- O Globo
Risco externo e dificuldades internas entram na conta do mercado e visão para o PIB está mais negativa do que no início deste ano
A análise que os economistas de bancos fazem hoje é muito menos positiva do que faziam no início do ano. Antes, as perspectivas eram de retomada, de aprovação de reformas e de recuperação via ajuste fiscal. Um exemplo desse novo tom ocorreu na entrevista de ontem do departamento de pesquisa econômica do Itaú Unibanco. O economista-chefe, Mário Mesquita, não vê dados consistentes de recuperação acurto prazo, prevê a desaceleração da economia global, não tem no cenário a aprovação da reforma tributária e teme os reflexos da política ambiental do governo.
Pelas contas do banco, não haverá recessão técnica, porque o número do segundo trimestre será positivo em 0,5%. Recessão é quando há dois trimestres seguidos de queda.
Houve queda no primeiro. Alguém pode considerar esse número de 0,5% até alto porque os dados setoriais foram todos negativos no trimestre. Eles explicam que a produção industrial foi puxada par abaixo pela indústria extrativa mineral, como reflexo ainda da tragédia de Brumadinho. Mas a indústria de transformação e os serviços vão levar o número do trimestre a um dado positivo.
Há outros bancos e consultorias com projeções mais baixas para o segundo trimestre. O índice do IBGE sai dia 29. De todo modo, no terceiro trimestre, há novo risco de um número negativo. Se isso acontecer, serão dois trimestres, não consecutivos, de encolhimento no ano.
— A economia brasileira continua girando na casa de 1% anualizado. Mesmo que suba 0,5% no segundo trimestre, virá logo em seguida um PIB fraco no terceiro trimestre. Há uma volatilidade grande da recuperação, ela não é firme.
A queda do desemprego será lenta. Seno final de 2018, a PNAD marcava 12,3%, no final deste ano deve estar em 11,8%, e no ano que vem em 11,6% —diz Mário Mesquita, ex-diretor do Banco Central.
Se a reforma tributária for aprovada, não será ampla, acredita o economista. No máximo, um projeto tímido. Na verdade, neste momento há, segundo ele ,“uma inflação de projetos ”.
O Congresso tem duas propostas e são apenas de fusão de impostos sobre consumo, com maior ou menor rapidez na transição. A proposta do governo não foi apresentada ainda e a convergência será difícil.
O assunto normalmente mobiliza estados e municípios e haverá eleições no ano que vem. A “janela” para aprovação de uma reforma sobre esse tema vai até maio.
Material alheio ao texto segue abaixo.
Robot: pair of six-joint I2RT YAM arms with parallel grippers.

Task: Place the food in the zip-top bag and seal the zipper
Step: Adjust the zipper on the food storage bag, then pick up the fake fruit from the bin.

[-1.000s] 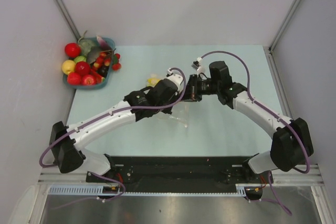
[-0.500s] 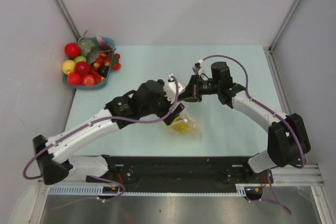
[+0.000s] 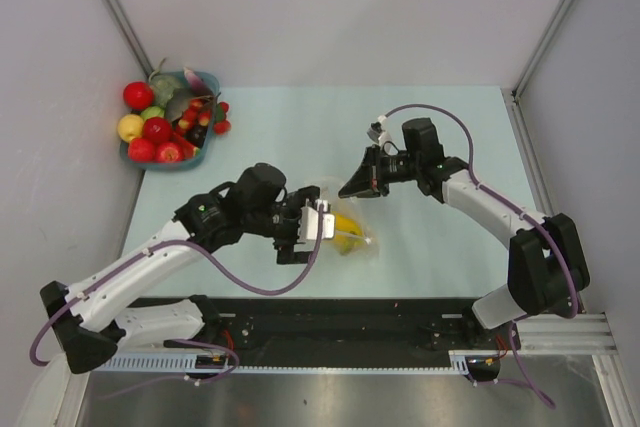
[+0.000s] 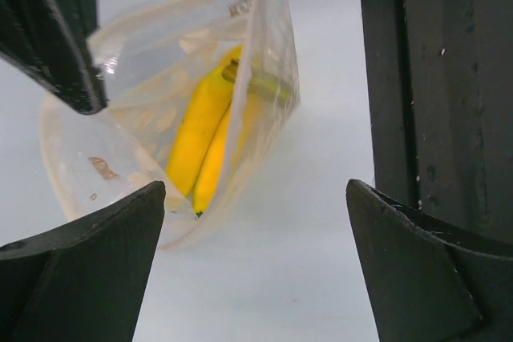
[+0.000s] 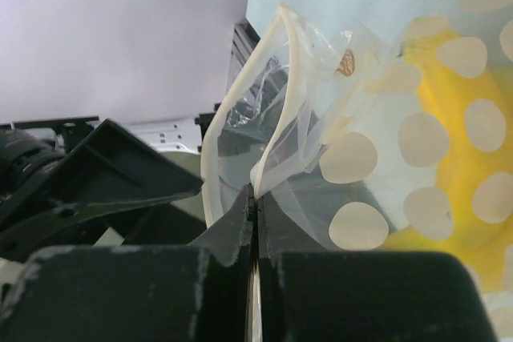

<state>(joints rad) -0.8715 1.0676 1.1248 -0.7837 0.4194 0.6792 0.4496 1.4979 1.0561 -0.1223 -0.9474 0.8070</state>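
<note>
Bag (image 3: 358,239) lies on the table (image 3: 450,247), banana (image 4: 204,130) inside, mouth agape — right gripper (image 5: 255,198) pinches its zipper (image 5: 276,94), left gripper (image 4: 256,188) gapes empty beside it. Sealing looks next — left must nip that zipper squarely.

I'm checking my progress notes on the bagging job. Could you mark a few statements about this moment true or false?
1. A banana lies inside the zip-top bag. True.
2. The right pincer is shut on the zip-top bag's edge. True.
3. The left pincer grips the banana. False: it is open, its fingers wide apart, with the bag ahead of it.
4. The blue basket is empty. False: it holds red, yellow and green food.
5. The zipper is sealed. False: its strips gape apart.
</note>
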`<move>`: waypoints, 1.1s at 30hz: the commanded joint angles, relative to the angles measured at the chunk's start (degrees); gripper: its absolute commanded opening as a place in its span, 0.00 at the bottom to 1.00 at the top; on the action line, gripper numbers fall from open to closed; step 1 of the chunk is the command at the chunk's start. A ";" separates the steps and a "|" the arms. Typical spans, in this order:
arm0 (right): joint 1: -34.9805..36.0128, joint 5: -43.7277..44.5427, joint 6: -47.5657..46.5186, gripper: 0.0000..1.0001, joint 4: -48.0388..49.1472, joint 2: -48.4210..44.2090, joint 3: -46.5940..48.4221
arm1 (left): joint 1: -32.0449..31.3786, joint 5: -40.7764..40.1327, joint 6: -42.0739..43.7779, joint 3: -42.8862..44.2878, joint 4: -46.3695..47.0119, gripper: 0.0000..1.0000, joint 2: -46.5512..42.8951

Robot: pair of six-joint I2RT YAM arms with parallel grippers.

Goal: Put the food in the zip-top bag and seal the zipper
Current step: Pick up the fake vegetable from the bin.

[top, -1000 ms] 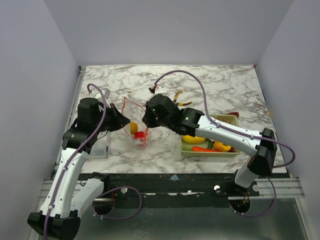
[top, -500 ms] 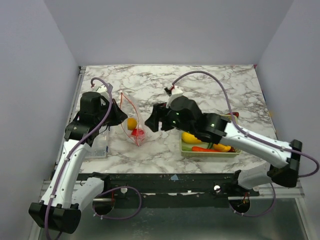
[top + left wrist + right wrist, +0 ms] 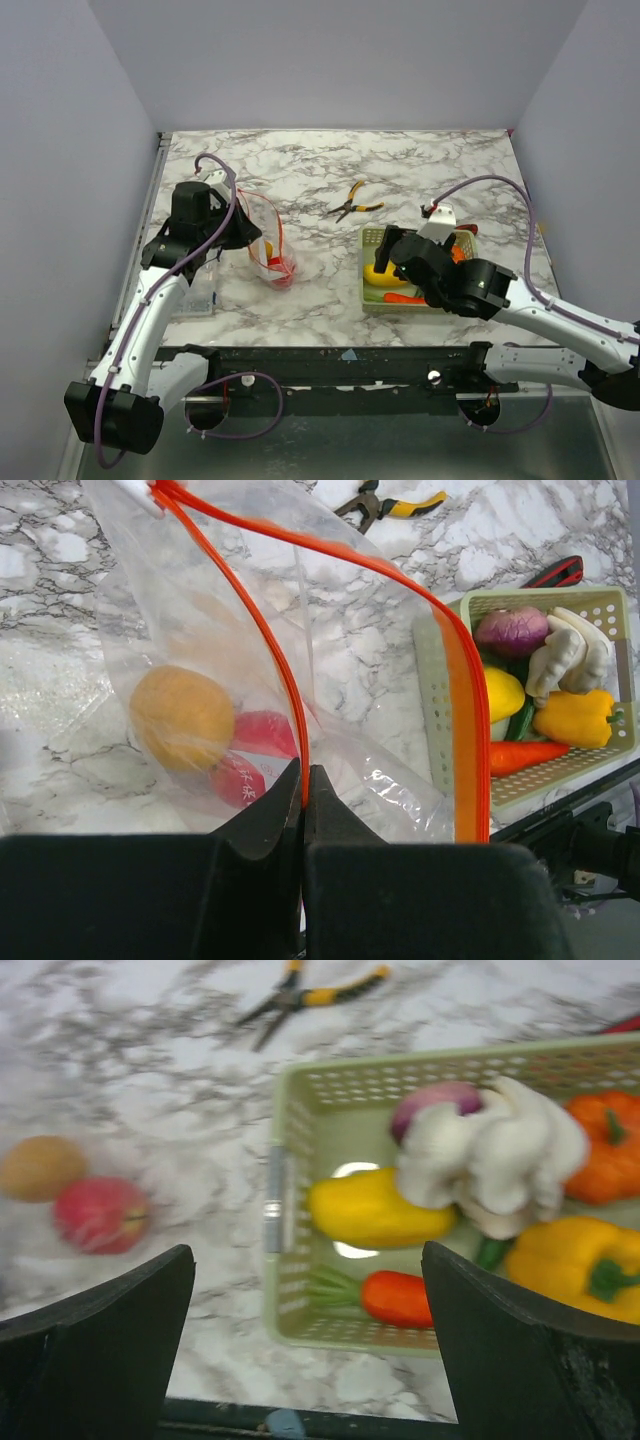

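Marbled desk (image 3: 420,170): right tool (image 3: 310,1310) has swung from the bag (image 3: 200,600) back over the basket (image 3: 283,1260), jaws wide, empty; left tool (image 3: 303,790) pinches the zipper (image 3: 270,650), orange (image 3: 180,717) and apple (image 3: 262,735) inside; more food (image 3: 380,1210) waits

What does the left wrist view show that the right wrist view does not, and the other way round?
Only the left wrist view: the left end effector shut on the zipper of the zip-top bag. Only the right wrist view: the right end effector, open, and an orange pepper in the basket. Both: the basket, the pliers, the carrot, the orange and the red apple.
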 commanded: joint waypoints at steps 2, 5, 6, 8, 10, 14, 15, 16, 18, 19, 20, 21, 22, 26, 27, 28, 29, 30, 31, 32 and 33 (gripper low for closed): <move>-6.64 11.44 20.21 1.00 -22.71 0.75 -2.34 | 0.19 1.81 1.22 -1.62 2.27 0.00 -1.19; -10.99 7.56 18.05 1.00 -19.21 -2.24 -6.03 | 0.24 2.06 1.14 -2.21 2.76 0.00 -1.88; -13.02 6.59 17.54 1.00 -17.49 -3.31 -7.86 | 0.19 2.22 1.06 -2.22 2.86 0.00 -1.87; -17.46 4.62 16.67 1.00 -15.29 -4.84 -10.77 | 0.20 2.63 0.96 -2.22 2.81 0.00 -2.01; -21.69 1.29 14.75 1.00 -12.04 -6.47 -13.30 | 0.20 2.94 0.96 -2.54 2.89 0.00 -2.19; -27.70 -3.46 13.62 1.00 -7.53 -8.81 -17.47 | 0.22 3.13 1.04 -3.23 3.04 0.00 -2.80; -28.92 -4.30 13.58 1.00 -6.57 -8.99 -18.31 | 0.19 3.13 1.05 -3.33 2.99 0.00 -2.86; -30.24 -5.28 13.22 1.00 -5.69 -9.10 -19.26 | 0.22 3.06 1.05 -3.36 3.01 0.00 -3.07; -32.76 -6.90 12.15 1.00 -3.35 -9.11 -21.21 | 0.19 3.05 1.05 -3.45 2.89 0.00 -3.14; -33.88 -7.99 11.75 1.00 -2.19 -8.93 -21.81 | 0.19 2.96 1.05 -3.40 2.89 0.00 -3.23; -35.21 -9.61 11.18 1.00 -1.25 -8.78 -22.45 | 0.20 2.83 1.05 -3.43 2.83 0.00 -3.39; -36.34 -10.93 10.92 1.00 -0.33 -8.76 -22.99 | 0.19 2.59 1.12 -3.51 2.80 0.00 -3.52; -37.23 -11.51 10.69 1.00 0.13 -8.58 -23.33 | 0.20 2.28 1.13 -3.52 2.74 0.00 -3.66; -37.64 -11.71 11.31 1.00 0.21 -8.38 -23.78 | 0.19 1.96 1.22 -3.84 2.79 0.00 -4.12; -37.70 -12.33 11.69 1.00 0.40 -8.43 -24.14 | 0.19 2.08 1.22 -3.85 2.84 0.00 -4.08; -37.79 -13.12 12.24 1.00 0.43 -8.54 -24.50 | 0.19 2.20 1.22 -3.77 2.90 0.00 -4.04; -37.77 -14.16 13.05 1.00 0.52 -8.82 -25.10 | 0.19 2.30 1.16 -3.68 2.91 0.00 -3.89; -37.80 -14.87 13.79 1.00 0.47 -9.11 -25.62 | 0.19 2.38 1.15 -3.62 2.85 0.00 -3.78; -37.80 -15.62 14.69 0.99 0.30 -9.64 -26.29 | 0.22 2.42 1.13 -3.66 2.80 0.00 -3.79; -37.78 -15.98 15.28 0.98 -0.08 -10.19 -26.59 | 0.21 2.51 1.13 -3.67 2.81 0.00 -3.77; -37.81 -16.02 15.64 0.98 -0.43 -11.01 -27.12 | 0.19 2.62 1.07 -3.72 2.88 0.00 -3.78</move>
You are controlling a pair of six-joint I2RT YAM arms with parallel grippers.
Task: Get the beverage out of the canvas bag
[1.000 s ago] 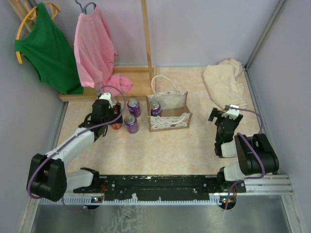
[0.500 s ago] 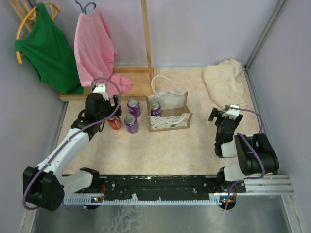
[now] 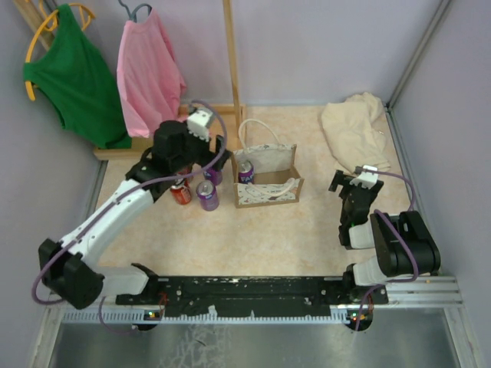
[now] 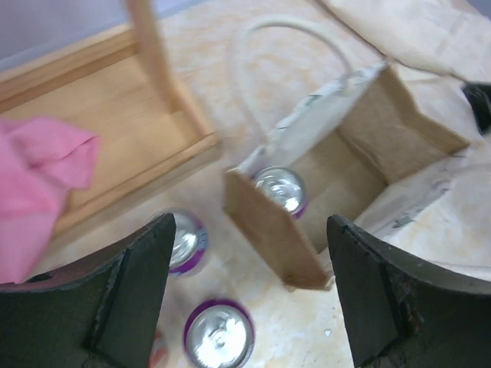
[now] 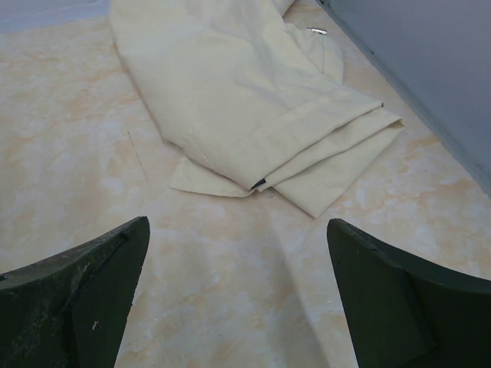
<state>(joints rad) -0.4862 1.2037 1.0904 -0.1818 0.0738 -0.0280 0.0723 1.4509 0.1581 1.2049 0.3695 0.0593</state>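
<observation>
The canvas bag [image 3: 267, 178] stands open mid-table, beige with white rope handles; it also shows in the left wrist view [image 4: 337, 184]. One purple beverage can [image 3: 245, 172] stands inside its left end [image 4: 281, 189]. Two purple cans [image 3: 207, 195] and a red can [image 3: 181, 193] stand on the table left of the bag. My left gripper [image 3: 216, 149] is open and empty, raised above the cans just left of the bag [image 4: 249, 299]. My right gripper [image 3: 349, 182] is open and empty at the right, far from the bag [image 5: 238, 299].
A plain cream cloth [image 3: 354, 130] lies at the back right, also in the right wrist view [image 5: 253, 100]. A wooden clothes rack [image 3: 222, 115] with a pink garment [image 3: 149, 77] and a green one [image 3: 73, 77] stands at the back left. Purple walls enclose the table.
My left arm has risen off the cans and swung right toward the bag. The red can it was over stands free on the table. The right arm has not moved.
</observation>
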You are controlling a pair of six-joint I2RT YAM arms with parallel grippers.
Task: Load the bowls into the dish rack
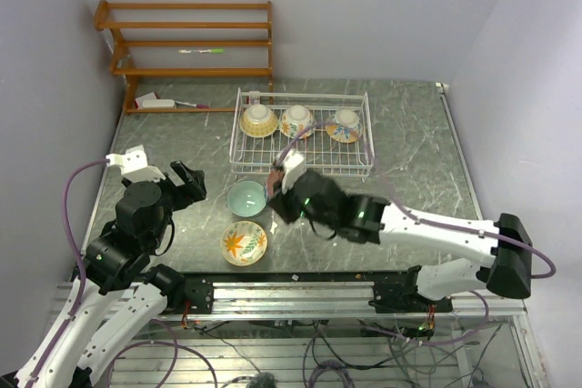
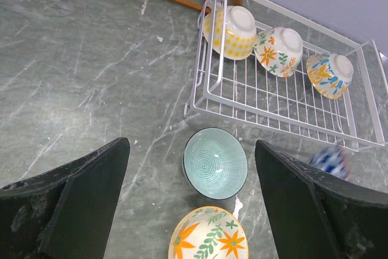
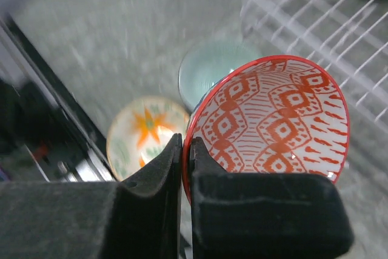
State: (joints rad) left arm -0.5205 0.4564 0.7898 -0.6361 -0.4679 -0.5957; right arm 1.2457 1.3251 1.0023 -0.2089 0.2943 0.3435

Mesmo que fosse aprovada, não teria efeito no ano que vem. E só depois de feitas as contas é que se saberia se houve ou não aumento de carga tributária.
Em relação ao mundo, os bancos estão somando os vários sinais ruins vindos de países diferentes. Mário Mesquita acha que o mais provável é um cenário de desaceleração, mas pode haver uma “recessão comercial”. De fato, o encolhimento do comércio é o mais provável se continuarem os conflitos entre China e Estados Unidos:
— China e Alemanha são duas economias muito interligadas pelo comércio. A desaceleração da China atinge a Alemanha e consequentemente o resto da Europa. Ainda há a ameaça de um Brexit forçado na Inglaterra. A sondagem da indústria na China está abaixo de 50 pontos, o que indica contração.
Países como o Brasil não vão poder contar com o mundo para sair da recessão ou acelerar o crescimento. A Argentina deve ter retração de 1,4% este ano e o maior impacto negativo será na cadeia automotiva brasileira.
Mas o efeito maior sobre o Brasil seria de uma desaceleração da China. Aqui na região, o crescimento do México está caindo de 2% para 0,6%. Chile, Peru e Colômbia vão crescer, mas num ritmo menor.
A previsão do Itaú é de que este ano o Brasil cresce 0,8%. Essa é a mediana das projeções. No ano que vem a situação melhora, vai para 1,7%. O impacto positivo no PIB das medidas de liberação do FGTS pode ser anulado pela piora do quadro internacional e da Argentina, na visão de Mesquita.
Antes, a questão ambiental era avaliada no mercado financeiro apenas nos fundos dedicados. De forma lateral. Agora se ouve mais e mais uma análise que joga a questão no centro do dilema econômico brasileiro.
— As principais economias trabalham com gestão ambiental. E isso pode virar barreiras comerciais contra o Brasil, servir de pretexto, mesmo que se tenha acordo como o da União Europeia. O acordo precisará ser aprovado por 27 parlamentos.
Não dá para o país se desviar das normais globais, ainda mais se o objetivo é se inserir mais nas cadeias globais —alerta Mário Mesquita.